Badgers are really such lovable creatures. I've been captivated by them since the day when, as a youngster and at just 14 years old, I stumbled, quite literally, into a sett. A storm was blowing my scent away and since badgers have such poor eyesight they didn’t notice me as I stood among them watching the cubs tumble about my boots. It was quite magical to see the way in which they interacted. The experience had me hooked and all these years later, I’m still watching them. There is always something to learn about their complex social structure and nocturnal wanderings.


But getting close to badgers has never been easy. They are naturally very wary of humans – rightly so since they have been persecuted for centuries. Perhaps if more people got to watch them in the wild there would be more of a general incentive to protect them. But badgers have a particularly keen sense of smell and if they get the slightest whiff of human scent they remain underground. 

Over the years I’ve perched in some very uncomfortable, and usually unreliable, places to try to watch them. But six years ago I built a deluxe hide five metres up a tree overlooking a sett. I have watched the clan at this sett every night since and I've painted quite a few of their portraits. In time the badgers have become so accustomed to me that I can walk amongst them. They are curious about what I am up to - on one occasion Humbug, my favourite, decided she wanted to see if she approved of the pictures I had taken!

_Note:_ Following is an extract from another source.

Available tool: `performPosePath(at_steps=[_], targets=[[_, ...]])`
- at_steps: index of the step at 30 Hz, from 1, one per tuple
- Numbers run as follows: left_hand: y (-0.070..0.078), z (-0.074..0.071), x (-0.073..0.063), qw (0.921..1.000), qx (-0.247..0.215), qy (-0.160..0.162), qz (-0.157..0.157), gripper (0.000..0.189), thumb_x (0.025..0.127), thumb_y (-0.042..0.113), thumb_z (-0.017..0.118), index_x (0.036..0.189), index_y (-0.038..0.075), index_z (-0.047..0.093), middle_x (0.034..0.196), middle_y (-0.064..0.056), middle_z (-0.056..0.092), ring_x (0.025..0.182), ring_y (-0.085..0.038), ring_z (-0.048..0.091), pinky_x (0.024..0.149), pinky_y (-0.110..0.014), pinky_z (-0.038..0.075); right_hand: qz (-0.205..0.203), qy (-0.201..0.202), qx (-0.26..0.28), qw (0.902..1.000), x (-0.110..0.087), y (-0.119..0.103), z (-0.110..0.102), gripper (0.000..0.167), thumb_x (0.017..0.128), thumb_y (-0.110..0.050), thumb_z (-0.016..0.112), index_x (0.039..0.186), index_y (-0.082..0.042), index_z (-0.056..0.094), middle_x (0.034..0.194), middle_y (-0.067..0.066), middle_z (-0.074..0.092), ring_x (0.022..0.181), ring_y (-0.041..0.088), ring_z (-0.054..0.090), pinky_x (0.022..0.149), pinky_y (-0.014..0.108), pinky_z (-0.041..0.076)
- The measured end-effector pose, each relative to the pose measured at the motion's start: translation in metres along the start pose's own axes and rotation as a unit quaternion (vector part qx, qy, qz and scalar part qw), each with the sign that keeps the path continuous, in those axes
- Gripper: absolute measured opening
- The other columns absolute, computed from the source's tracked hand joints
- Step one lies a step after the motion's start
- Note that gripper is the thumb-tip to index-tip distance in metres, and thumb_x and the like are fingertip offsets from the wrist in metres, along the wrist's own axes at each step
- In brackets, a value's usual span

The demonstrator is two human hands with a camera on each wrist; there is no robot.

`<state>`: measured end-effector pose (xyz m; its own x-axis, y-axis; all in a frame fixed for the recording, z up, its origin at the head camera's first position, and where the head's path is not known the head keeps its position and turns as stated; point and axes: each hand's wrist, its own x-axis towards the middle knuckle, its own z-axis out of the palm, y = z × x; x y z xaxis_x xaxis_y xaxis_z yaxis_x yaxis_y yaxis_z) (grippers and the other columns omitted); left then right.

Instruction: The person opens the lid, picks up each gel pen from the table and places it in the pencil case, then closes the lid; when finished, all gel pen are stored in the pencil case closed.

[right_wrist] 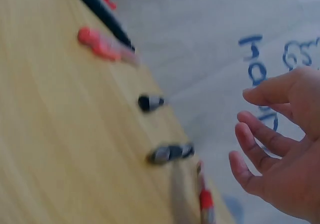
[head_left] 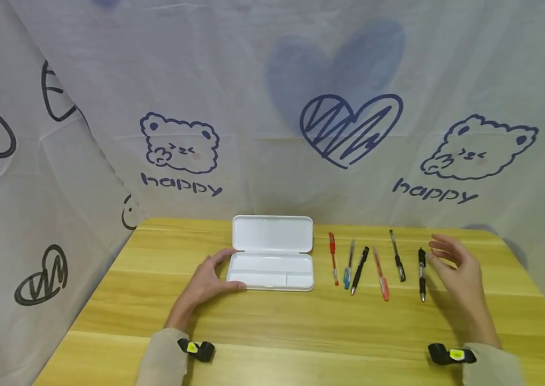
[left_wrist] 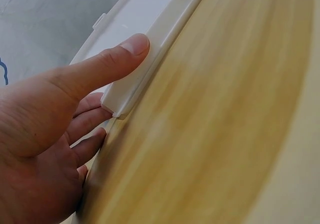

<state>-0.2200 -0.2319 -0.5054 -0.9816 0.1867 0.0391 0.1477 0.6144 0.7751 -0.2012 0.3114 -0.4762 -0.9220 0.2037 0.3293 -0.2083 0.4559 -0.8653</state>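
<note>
A white pencil case (head_left: 270, 281) lies on the table with its lid (head_left: 272, 234) tipped back, showing a divided tray inside. My left hand (head_left: 211, 279) holds its left end, thumb at the front edge and fingers towards the hinge. In the left wrist view the left thumb (left_wrist: 135, 44) lies over the rim of the case. My right hand (head_left: 458, 268) hovers beside a black pen (head_left: 422, 274), its fingers loosely bent with nothing between them. The right wrist view shows the right hand (right_wrist: 285, 149) apart from the blurred pens.
Between case and right hand lie a red pen (head_left: 333, 260), a blue-capped pen (head_left: 349, 265), a black pen (head_left: 360, 271), a pink-capped pen (head_left: 381, 273) and another black pen (head_left: 397, 256). A red pen (right_wrist: 206, 206) shows low in the right wrist view. A printed cloth (head_left: 263, 161) hangs behind the table.
</note>
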Motion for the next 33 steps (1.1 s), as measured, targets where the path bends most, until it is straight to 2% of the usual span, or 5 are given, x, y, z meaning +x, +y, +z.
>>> performPosePath(at_steps=[4,8,12,24,33], targets=[[0.0,0.0,-0.001,1.0,0.004,0.001,-0.001,0.088,0.071,0.039,0.095,0.147,0.019,0.055,0.155,-0.014,0.048,0.146,-0.048,0.031,0.117,-0.067,0.025,0.056,0.03,-0.026,0.9976,-0.003,0.01,-0.006,0.046,0.096,-0.007,0.072,0.14,-0.002,0.058,0.108,-0.017,0.064,0.091,-0.005,0.059,0.077,0.005,0.048],[0.0,0.0,-0.001,1.0,0.007,0.001,0.0,0.089,0.071,0.04,0.095,0.148,0.019,0.054,0.156,-0.015,0.047,0.147,-0.05,0.029,0.117,-0.068,0.024,0.109,0.03,-0.063,0.9916,-0.007,0.02,-0.01,0.052,0.095,-0.01,0.072,0.142,0.003,0.053,0.115,0.008,0.065,0.086,-0.01,0.054,0.073,0.004,0.047],[0.0,0.0,-0.002,1.0,0.003,0.001,-0.005,0.09,0.071,0.039,0.095,0.148,0.018,0.053,0.156,-0.015,0.047,0.147,-0.049,0.029,0.117,-0.067,0.024,0.126,0.007,-0.104,0.9865,-0.01,0.03,-0.014,0.055,0.094,-0.008,0.072,0.143,0.005,0.051,0.123,0.025,0.061,0.082,-0.012,0.05,0.07,0.005,0.044],[0.0,-0.001,-0.001,1.0,0.005,0.0,-0.003,0.09,0.071,0.04,0.095,0.149,0.019,0.053,0.157,-0.016,0.045,0.148,-0.05,0.026,0.118,-0.068,0.021,0.124,0.01,-0.178,0.9761,-0.009,0.037,-0.016,0.03,0.09,-0.002,0.071,0.117,0.009,0.069,0.095,0.018,0.072,0.067,-0.011,0.05,0.059,0.009,0.044],[0.001,0.0,0.001,0.9999,0.014,-0.001,-0.001,0.089,0.071,0.04,0.095,0.147,0.019,0.054,0.156,-0.017,0.047,0.146,-0.051,0.03,0.116,-0.069,0.024,0.147,0.011,-0.175,0.9734,-0.009,0.032,-0.017,0.029,0.092,-0.003,0.07,0.118,0.008,0.07,0.095,0.016,0.073,0.068,-0.008,0.051,0.059,0.011,0.044]])
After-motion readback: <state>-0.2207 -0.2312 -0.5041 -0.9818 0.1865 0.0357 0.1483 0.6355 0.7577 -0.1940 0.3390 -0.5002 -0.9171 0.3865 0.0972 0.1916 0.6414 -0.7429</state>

Below is the portrait I painted of her when she was just a year old. 


The clan always appear at dusk or just before and as night falls they gain confidence. They emerge like clockwork each evening and always disappear off in the same direction. Over the years I have got to know each member of the clan well and have watched as cubs grow. This painting is of Tufty, one of my favourites. 



Although badgers are largely nocturnal, in the spring and summer the nights are too short to forage and they often venture out at sunset.They usually spend some time at the sett playing and grooming before heading off. This time is important for them socially as it helps them to cement their bonds. It also makes great badger watching, especially if there are playful cubs around.



When I sit down to paint their portraits I always feel that I have to make sure I get their characters right to do them justice. In November I am staging a major new exhibition featuring paintings of species around the world that need protecting. The exhibition opens here in my gallery in Thixendale, North Yorkshire between November 7-29th and will focus on a number of UK species that are in trouble and offer you advice on what you can do to help.